Instructions to follow: Count how many lines in the data below include "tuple". Answer with the number only.
--
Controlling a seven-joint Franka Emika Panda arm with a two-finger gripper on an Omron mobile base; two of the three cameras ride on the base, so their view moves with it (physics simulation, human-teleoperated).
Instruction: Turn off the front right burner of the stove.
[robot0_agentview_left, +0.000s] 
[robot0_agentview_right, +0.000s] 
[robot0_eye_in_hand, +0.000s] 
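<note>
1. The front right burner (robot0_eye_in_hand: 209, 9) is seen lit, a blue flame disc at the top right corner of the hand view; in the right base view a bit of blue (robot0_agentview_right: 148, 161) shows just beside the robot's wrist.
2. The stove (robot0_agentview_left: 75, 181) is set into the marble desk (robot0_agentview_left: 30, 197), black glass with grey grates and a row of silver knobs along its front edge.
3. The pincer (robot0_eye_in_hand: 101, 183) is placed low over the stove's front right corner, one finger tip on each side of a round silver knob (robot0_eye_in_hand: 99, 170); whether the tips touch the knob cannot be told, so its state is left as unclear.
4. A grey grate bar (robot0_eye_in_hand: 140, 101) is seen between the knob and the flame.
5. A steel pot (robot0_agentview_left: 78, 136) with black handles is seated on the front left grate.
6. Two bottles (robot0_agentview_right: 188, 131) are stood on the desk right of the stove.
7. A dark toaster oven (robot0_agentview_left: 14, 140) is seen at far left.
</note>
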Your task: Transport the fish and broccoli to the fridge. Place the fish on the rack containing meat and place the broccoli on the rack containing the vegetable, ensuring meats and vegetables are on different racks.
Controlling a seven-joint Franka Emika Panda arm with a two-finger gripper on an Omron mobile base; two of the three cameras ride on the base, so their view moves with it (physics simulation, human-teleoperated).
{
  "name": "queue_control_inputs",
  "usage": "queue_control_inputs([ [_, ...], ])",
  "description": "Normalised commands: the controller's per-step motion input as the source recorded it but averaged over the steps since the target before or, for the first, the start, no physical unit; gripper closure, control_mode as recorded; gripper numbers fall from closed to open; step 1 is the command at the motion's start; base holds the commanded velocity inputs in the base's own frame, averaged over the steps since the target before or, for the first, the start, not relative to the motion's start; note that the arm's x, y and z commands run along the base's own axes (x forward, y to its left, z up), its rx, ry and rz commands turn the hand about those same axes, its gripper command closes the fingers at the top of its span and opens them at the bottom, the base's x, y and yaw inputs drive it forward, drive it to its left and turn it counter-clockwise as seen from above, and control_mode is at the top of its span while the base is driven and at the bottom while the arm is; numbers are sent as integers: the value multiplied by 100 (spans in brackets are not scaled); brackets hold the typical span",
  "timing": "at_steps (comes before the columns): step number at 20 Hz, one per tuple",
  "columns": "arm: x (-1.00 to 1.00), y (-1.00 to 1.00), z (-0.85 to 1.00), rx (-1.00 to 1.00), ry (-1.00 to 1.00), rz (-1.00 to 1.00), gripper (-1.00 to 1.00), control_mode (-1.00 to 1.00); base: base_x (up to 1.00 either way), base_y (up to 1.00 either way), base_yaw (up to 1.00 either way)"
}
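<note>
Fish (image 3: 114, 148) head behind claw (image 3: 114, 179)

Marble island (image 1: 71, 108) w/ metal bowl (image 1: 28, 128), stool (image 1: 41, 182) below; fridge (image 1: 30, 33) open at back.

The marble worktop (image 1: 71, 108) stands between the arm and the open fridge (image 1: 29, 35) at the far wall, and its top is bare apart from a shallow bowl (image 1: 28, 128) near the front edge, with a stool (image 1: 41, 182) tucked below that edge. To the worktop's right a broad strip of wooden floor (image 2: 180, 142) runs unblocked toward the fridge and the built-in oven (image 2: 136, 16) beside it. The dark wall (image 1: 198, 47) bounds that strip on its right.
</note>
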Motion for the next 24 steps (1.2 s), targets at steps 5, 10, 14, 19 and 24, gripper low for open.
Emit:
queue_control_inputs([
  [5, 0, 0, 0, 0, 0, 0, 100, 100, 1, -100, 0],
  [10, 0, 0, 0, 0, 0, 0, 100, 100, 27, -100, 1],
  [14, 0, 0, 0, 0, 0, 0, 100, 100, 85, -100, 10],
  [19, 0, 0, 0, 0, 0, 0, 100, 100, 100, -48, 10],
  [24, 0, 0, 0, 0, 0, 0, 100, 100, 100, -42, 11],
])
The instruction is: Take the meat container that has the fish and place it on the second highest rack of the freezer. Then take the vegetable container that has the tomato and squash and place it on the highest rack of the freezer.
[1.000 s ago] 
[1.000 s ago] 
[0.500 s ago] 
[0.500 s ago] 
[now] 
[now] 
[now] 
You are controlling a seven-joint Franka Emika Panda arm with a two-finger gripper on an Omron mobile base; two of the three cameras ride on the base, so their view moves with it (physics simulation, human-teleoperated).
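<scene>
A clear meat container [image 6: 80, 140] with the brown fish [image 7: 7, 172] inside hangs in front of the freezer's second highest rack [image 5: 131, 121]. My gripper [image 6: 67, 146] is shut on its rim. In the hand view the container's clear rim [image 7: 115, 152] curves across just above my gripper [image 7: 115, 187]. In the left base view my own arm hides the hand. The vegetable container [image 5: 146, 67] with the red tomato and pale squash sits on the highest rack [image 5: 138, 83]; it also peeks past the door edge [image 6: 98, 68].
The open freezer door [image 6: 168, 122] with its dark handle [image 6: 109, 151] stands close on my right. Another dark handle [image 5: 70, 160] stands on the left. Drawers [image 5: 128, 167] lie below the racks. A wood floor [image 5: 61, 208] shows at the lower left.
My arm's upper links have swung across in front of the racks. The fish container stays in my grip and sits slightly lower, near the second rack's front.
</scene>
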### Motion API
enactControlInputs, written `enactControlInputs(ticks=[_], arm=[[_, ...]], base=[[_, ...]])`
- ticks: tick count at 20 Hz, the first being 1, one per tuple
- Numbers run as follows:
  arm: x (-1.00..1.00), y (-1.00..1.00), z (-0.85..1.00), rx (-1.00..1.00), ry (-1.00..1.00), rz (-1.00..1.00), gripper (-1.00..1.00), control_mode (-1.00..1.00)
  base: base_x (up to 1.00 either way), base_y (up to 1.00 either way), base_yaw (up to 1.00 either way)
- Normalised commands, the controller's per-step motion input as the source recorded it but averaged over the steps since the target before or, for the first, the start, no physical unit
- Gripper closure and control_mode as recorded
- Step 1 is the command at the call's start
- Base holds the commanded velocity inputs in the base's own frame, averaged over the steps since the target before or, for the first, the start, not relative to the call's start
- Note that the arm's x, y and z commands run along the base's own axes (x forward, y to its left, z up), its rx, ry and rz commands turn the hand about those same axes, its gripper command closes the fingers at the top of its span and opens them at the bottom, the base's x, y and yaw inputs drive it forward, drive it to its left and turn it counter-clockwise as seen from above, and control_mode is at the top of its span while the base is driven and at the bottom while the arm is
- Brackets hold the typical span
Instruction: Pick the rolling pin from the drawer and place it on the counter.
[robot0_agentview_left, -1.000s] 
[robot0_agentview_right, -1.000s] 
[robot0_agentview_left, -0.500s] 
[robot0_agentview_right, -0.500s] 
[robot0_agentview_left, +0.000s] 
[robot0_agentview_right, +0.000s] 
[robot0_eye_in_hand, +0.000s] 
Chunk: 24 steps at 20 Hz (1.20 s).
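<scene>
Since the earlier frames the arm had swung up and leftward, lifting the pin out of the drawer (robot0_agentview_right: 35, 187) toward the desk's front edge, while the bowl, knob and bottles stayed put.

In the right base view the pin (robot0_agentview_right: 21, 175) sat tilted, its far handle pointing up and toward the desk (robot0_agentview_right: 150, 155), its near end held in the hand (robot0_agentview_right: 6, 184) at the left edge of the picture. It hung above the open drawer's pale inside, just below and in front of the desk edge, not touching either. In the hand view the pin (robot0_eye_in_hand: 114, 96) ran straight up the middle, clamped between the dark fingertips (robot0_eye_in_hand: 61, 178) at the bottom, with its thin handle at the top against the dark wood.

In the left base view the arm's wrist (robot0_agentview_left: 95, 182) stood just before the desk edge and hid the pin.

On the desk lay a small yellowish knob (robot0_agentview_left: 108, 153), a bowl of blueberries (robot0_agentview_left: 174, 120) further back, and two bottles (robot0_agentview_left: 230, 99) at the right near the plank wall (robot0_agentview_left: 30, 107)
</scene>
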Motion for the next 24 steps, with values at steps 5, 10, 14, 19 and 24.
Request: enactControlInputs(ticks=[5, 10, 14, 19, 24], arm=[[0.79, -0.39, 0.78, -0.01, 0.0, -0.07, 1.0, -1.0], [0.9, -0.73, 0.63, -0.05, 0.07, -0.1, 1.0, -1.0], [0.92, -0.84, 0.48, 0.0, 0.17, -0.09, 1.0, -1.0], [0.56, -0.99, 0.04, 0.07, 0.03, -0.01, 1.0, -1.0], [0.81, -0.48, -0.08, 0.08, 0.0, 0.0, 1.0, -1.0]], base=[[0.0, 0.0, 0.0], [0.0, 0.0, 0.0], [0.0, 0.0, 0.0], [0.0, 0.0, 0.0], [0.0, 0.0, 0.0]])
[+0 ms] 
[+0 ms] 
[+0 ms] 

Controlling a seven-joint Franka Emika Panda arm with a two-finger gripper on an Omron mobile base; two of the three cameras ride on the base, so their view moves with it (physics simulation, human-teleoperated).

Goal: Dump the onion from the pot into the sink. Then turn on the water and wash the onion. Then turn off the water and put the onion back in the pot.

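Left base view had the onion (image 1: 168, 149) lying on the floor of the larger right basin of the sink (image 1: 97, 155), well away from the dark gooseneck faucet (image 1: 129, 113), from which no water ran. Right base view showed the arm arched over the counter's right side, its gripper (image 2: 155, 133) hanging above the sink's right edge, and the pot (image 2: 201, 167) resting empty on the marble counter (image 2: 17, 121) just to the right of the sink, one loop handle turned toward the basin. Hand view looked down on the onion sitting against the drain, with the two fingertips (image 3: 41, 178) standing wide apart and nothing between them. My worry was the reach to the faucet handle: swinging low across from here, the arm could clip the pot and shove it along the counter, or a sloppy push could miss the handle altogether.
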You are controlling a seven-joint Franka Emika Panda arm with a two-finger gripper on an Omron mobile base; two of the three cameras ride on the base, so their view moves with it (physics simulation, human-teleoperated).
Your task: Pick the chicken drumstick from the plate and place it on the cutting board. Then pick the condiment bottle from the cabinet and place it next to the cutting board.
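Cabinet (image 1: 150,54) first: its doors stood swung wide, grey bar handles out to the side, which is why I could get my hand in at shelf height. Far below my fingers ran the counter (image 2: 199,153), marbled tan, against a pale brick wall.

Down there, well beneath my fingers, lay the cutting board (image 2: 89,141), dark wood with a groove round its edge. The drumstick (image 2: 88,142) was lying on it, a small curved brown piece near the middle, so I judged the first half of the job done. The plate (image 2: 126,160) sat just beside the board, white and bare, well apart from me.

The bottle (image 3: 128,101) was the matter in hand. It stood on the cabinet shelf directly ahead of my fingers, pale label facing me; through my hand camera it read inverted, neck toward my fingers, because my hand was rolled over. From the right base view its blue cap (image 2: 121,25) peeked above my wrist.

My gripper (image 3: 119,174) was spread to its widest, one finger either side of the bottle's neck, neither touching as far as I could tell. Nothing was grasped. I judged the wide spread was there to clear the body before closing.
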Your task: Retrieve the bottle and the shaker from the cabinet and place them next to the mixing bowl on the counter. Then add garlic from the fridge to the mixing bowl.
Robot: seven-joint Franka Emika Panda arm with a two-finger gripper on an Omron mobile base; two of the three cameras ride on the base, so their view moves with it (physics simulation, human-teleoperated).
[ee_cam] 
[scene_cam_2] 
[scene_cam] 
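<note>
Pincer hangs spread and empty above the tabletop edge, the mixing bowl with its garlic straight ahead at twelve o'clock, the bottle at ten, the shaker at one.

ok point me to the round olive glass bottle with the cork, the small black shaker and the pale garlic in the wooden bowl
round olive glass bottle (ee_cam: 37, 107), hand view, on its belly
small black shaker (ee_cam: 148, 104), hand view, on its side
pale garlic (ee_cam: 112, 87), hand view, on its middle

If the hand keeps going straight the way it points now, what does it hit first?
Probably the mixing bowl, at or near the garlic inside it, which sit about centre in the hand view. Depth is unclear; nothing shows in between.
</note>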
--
Exercise result: 2